When I asked Brantley whether she’s concerned that deregulation in Texas has empowered too many subpar braiders, her rebuff was gentle but firm. To her, the freedom outweighs any downsides. “No, I don’t worry about this,” Brantley says. “We have to start from somewhere. Someone wants to braid hair, that’s beautiful. Economics has been stolen from [Black people] over and over and over again. This is an opportunity for us to have the power back in our own hands.” 

She has more complicated feelings about her own losses and gains. She spent two decades of her “prime days,” she says, traveling between Austin and Dallas, missing out on time with her five children, all to give more freedoms to Texas braiders. Brantley worries that she’s being forgotten and left behind as the industry explodes.

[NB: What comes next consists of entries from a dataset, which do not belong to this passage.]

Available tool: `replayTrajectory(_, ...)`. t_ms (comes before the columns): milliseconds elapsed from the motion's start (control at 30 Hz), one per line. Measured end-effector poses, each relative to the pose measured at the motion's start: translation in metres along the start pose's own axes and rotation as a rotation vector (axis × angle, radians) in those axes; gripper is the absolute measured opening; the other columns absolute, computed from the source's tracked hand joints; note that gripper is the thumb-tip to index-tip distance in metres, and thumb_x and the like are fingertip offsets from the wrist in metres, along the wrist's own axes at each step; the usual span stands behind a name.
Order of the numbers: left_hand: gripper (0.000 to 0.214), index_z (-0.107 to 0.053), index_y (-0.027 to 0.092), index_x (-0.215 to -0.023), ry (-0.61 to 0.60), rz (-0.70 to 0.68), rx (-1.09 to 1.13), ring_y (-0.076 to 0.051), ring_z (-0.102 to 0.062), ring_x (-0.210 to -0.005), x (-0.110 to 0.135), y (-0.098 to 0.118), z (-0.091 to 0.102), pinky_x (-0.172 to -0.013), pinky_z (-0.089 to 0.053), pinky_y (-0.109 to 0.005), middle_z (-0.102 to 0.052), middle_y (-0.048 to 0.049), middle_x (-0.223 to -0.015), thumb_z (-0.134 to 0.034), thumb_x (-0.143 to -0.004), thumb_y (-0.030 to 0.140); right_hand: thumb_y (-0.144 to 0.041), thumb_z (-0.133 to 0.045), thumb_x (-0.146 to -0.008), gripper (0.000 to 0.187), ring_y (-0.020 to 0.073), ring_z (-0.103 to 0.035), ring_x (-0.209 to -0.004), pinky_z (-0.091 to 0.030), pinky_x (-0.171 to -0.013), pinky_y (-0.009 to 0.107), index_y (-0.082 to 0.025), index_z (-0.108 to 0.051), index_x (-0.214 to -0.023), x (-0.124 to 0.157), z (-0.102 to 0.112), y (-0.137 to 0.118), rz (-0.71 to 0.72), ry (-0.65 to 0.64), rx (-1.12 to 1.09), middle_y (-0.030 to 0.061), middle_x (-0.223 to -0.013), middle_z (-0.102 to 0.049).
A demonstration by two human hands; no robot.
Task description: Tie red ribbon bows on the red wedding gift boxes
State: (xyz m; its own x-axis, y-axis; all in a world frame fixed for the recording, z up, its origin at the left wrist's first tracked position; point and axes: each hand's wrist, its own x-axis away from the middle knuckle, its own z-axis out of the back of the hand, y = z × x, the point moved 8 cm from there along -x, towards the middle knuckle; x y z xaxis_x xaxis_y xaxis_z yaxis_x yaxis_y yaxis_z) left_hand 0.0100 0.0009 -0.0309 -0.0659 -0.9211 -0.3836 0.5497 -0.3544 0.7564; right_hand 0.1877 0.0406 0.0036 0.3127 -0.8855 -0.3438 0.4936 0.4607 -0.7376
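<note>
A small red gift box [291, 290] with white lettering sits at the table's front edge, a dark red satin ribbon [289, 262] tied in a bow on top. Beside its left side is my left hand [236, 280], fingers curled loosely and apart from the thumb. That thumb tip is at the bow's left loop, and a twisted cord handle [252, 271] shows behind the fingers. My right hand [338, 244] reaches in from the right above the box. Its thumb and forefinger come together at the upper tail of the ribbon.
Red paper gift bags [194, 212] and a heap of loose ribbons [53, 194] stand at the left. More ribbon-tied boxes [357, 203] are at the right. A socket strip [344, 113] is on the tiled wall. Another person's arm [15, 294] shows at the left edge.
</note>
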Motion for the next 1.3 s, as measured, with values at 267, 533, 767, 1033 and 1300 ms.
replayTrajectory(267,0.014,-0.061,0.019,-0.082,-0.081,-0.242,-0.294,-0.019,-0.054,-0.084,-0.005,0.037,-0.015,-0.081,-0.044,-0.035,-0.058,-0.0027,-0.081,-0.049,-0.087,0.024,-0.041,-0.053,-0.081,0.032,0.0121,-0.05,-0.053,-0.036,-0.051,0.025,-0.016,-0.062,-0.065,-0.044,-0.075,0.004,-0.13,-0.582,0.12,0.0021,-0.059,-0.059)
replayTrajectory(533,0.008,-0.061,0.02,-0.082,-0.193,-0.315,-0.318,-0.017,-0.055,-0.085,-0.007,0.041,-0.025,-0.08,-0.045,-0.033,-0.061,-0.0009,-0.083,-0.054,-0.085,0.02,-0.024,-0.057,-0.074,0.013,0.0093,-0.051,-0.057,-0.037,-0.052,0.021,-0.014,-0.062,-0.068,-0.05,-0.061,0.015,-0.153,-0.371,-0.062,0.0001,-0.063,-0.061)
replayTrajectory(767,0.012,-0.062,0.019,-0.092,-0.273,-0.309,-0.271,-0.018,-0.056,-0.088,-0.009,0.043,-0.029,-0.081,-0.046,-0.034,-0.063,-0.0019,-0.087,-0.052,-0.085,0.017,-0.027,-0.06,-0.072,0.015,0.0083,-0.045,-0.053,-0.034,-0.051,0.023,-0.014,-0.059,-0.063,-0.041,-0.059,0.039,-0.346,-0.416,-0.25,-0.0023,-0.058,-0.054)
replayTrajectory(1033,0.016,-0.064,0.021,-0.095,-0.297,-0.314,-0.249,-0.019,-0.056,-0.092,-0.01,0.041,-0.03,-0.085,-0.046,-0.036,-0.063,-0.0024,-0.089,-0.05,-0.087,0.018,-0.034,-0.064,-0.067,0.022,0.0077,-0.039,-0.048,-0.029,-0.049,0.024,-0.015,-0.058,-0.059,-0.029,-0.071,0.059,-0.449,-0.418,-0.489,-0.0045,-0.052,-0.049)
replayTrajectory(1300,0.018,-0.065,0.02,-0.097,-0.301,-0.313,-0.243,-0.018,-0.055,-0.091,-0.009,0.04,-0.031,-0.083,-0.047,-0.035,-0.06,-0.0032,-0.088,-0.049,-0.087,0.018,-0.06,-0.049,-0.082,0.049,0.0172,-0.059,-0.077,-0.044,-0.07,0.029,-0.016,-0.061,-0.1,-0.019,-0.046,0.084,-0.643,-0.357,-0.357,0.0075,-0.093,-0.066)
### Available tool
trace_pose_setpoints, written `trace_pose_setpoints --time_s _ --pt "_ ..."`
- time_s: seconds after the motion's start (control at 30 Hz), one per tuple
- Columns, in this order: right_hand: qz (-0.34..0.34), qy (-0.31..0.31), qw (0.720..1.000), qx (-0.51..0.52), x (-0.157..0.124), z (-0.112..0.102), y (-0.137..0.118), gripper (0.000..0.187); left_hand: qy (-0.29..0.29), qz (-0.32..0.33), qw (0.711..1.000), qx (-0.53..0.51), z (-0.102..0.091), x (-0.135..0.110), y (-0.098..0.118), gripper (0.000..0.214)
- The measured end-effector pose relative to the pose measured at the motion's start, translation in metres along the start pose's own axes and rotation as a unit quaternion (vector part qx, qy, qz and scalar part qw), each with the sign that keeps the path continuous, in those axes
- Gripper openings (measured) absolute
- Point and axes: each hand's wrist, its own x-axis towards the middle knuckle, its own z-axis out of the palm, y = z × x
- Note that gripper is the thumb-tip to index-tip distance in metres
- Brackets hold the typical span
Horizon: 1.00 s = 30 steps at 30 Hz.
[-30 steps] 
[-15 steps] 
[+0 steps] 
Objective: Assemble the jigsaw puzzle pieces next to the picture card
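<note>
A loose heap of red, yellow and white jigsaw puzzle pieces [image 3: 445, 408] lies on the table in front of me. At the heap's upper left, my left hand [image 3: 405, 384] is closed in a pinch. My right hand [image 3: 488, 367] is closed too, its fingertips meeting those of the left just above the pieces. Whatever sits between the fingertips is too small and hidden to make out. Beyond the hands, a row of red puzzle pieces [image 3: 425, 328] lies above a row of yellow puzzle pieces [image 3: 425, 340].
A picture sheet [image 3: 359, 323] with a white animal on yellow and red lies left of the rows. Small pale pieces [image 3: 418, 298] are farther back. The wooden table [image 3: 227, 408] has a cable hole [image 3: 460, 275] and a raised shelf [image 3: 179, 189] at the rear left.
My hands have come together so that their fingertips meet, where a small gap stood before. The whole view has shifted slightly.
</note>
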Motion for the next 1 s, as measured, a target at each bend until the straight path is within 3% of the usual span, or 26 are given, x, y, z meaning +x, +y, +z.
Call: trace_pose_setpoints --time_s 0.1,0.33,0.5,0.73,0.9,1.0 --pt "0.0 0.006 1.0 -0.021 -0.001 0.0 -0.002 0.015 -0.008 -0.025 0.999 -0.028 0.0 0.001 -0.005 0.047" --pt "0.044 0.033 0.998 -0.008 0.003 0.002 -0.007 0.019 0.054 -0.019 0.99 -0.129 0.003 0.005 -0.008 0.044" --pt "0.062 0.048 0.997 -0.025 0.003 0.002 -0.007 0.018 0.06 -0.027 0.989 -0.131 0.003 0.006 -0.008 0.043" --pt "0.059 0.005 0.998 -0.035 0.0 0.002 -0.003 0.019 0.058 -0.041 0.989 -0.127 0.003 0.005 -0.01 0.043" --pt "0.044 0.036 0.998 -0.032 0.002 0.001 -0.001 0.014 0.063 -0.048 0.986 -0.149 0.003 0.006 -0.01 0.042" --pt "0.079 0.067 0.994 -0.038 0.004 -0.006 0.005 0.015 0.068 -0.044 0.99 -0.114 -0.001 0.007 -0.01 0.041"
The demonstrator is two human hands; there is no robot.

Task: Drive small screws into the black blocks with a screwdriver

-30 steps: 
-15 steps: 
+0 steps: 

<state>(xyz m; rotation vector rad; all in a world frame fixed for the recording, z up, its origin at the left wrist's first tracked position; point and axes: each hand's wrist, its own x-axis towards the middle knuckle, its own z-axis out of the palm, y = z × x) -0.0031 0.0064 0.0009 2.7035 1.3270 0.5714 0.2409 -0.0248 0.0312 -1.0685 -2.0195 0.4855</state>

In April, just before the Texas House passed the CROWN Act, I visited Brantley in her Naturally Isis salon, a small room that’s part of the Salon 972, a collection of Black hair-care businesses in North Dallas. Brantley, bubbly and regal, towered over her two students for the day. She wore silver platform heels and two shimmery yellow head wraps tied around waves of her thin brown Isis Locs—her own take on micro locs. Brantley explained that she used to teach about a dozen students at a time and had many clients, but fewer customers come to her now that anybody can braid hair. So she goes with the flow, practicing gentle braiding techniques, teaching, and spreading her love of natural hair with events such as the Naturally Isis Hair Parade and Festival. She is active on Instagram and TikTok, with a combined 96,000 followers, and in 2021 she produced a short film about her story. “This is where we are, and we can’t hide it,” Brantley says. “Little by little, bit by bit.” 

Texas braiders who practice without a license have Brantley to thank, whether they know her name or not. Of course, Brantley would prefer that they do.